Work to be completed =
Everything in the listing below should be repeated exactly, apart from the pictures.

--------------------

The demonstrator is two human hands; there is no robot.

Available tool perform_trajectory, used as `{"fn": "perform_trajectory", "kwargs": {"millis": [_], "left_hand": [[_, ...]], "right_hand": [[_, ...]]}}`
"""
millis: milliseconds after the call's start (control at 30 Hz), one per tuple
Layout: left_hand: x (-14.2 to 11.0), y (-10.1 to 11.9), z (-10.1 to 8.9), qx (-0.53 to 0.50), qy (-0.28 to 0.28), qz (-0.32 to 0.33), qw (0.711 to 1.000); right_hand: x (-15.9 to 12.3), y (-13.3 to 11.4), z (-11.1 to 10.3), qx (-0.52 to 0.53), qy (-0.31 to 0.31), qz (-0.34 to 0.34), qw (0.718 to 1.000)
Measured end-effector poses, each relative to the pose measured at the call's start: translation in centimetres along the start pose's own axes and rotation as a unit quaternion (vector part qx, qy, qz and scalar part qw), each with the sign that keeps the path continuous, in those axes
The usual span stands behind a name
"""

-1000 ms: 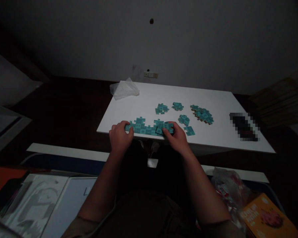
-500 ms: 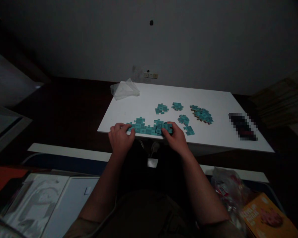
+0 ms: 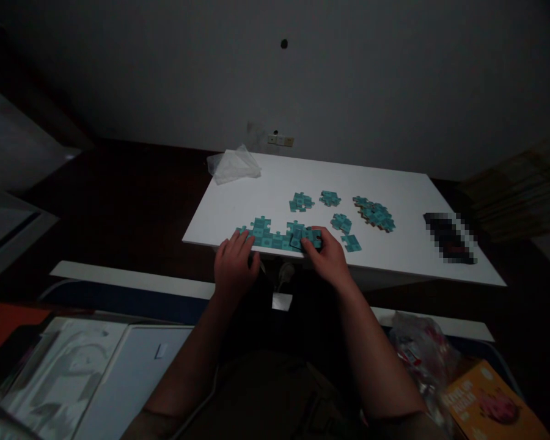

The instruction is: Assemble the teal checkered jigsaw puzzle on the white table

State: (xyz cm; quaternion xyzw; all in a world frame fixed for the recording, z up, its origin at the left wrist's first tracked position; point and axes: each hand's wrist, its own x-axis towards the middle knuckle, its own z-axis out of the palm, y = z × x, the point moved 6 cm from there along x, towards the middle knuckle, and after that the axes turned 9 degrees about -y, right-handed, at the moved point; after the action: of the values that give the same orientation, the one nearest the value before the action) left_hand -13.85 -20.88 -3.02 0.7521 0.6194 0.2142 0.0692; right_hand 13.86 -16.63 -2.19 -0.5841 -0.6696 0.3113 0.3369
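Observation:
A joined strip of teal puzzle pieces (image 3: 270, 235) lies along the near edge of a white table (image 3: 403, 195). My left hand (image 3: 235, 266) rests at the strip's left end, fingers curled against the table edge and touching the pieces. My right hand (image 3: 329, 256) pinches a teal puzzle piece (image 3: 308, 237) at the strip's right end. Loose teal pieces lie beyond: one small cluster (image 3: 299, 201), another (image 3: 329, 197), a third (image 3: 340, 222), a single piece (image 3: 351, 243) and a larger pile (image 3: 374, 213).
A crumpled clear plastic bag (image 3: 233, 165) lies at the table's far left corner. A dark blurred object (image 3: 450, 237) sits at the table's right. An orange box (image 3: 488, 403) and a plastic wrapper (image 3: 419, 351) lie at the lower right, white boards at the lower left.
My left hand slid right along the table edge, off the strip's left end toward its middle. My right hand stayed on the piece at the right end.

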Motion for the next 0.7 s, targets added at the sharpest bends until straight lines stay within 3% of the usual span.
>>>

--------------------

Answer to the problem =
The demonstrator is two human hands; there is no robot.

Available tool perform_trajectory, used as `{"fn": "perform_trajectory", "kwargs": {"millis": [_], "left_hand": [[_, ...]], "right_hand": [[_, ...]]}}`
"""
millis: milliseconds after the call's start (control at 30 Hz), one per tuple
Layout: left_hand: x (-14.2 to 11.0), y (-10.1 to 11.9), z (-10.1 to 8.9), qx (-0.53 to 0.50), qy (-0.28 to 0.28), qz (-0.32 to 0.33), qw (0.711 to 1.000); right_hand: x (-15.9 to 12.3), y (-13.3 to 11.4), z (-11.1 to 10.3), qx (-0.52 to 0.53), qy (-0.31 to 0.31), qz (-0.34 to 0.34), qw (0.718 to 1.000)
Measured end-effector poses, each relative to the pose measured at the call's start: translation in centimetres along the start pose's own axes and rotation as a unit quaternion (vector part qx, qy, qz and scalar part qw), each with the sign that keeps the path continuous, in those axes
The usual span stands behind a name
"""

-1000 ms: 
-500 ms: 
+0 ms: 

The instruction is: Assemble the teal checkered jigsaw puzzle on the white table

State: (xyz cm; quaternion xyzw; all in a world frame fixed for the recording, z up, its origin at the left wrist's first tracked position; point and axes: each hand's wrist, its own x-axis towards the middle knuckle, its own z-axis out of the palm, y = z × x, the point moved 6 cm from there along x, towards the middle knuckle, and after that the axes turned 9 degrees about -y, right-handed, at the moved point; after the action: of the values that give the same orientation, the one nearest the value before the action) left_hand -13.85 -20.88 -3.02 0.7521 0.6194 0.2142 0.0692; right_hand 13.86 -16.63 -2.19 -0.5841 -0.6696 0.3113 0.3369
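Observation:
A joined strip of teal puzzle pieces (image 3: 270, 235) lies along the near edge of a white table (image 3: 403, 195). My left hand (image 3: 235, 266) rests at the strip's left end, fingers curled against the table edge and touching the pieces. My right hand (image 3: 329, 256) pinches a teal puzzle piece (image 3: 308, 237) at the strip's right end. Loose teal pieces lie beyond: one small cluster (image 3: 299, 201), another (image 3: 329, 197), a third (image 3: 340, 222), a single piece (image 3: 351, 243) and a larger pile (image 3: 374, 213).
A crumpled clear plastic bag (image 3: 233, 165) lies at the table's far left corner. A dark blurred object (image 3: 450, 237) sits at the table's right. An orange box (image 3: 488, 403) and a plastic wrapper (image 3: 419, 351) lie at the lower right, white boards at the lower left.
My left hand slid right along the table edge, off the strip's left end toward its middle. My right hand stayed on the piece at the right end.
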
Motion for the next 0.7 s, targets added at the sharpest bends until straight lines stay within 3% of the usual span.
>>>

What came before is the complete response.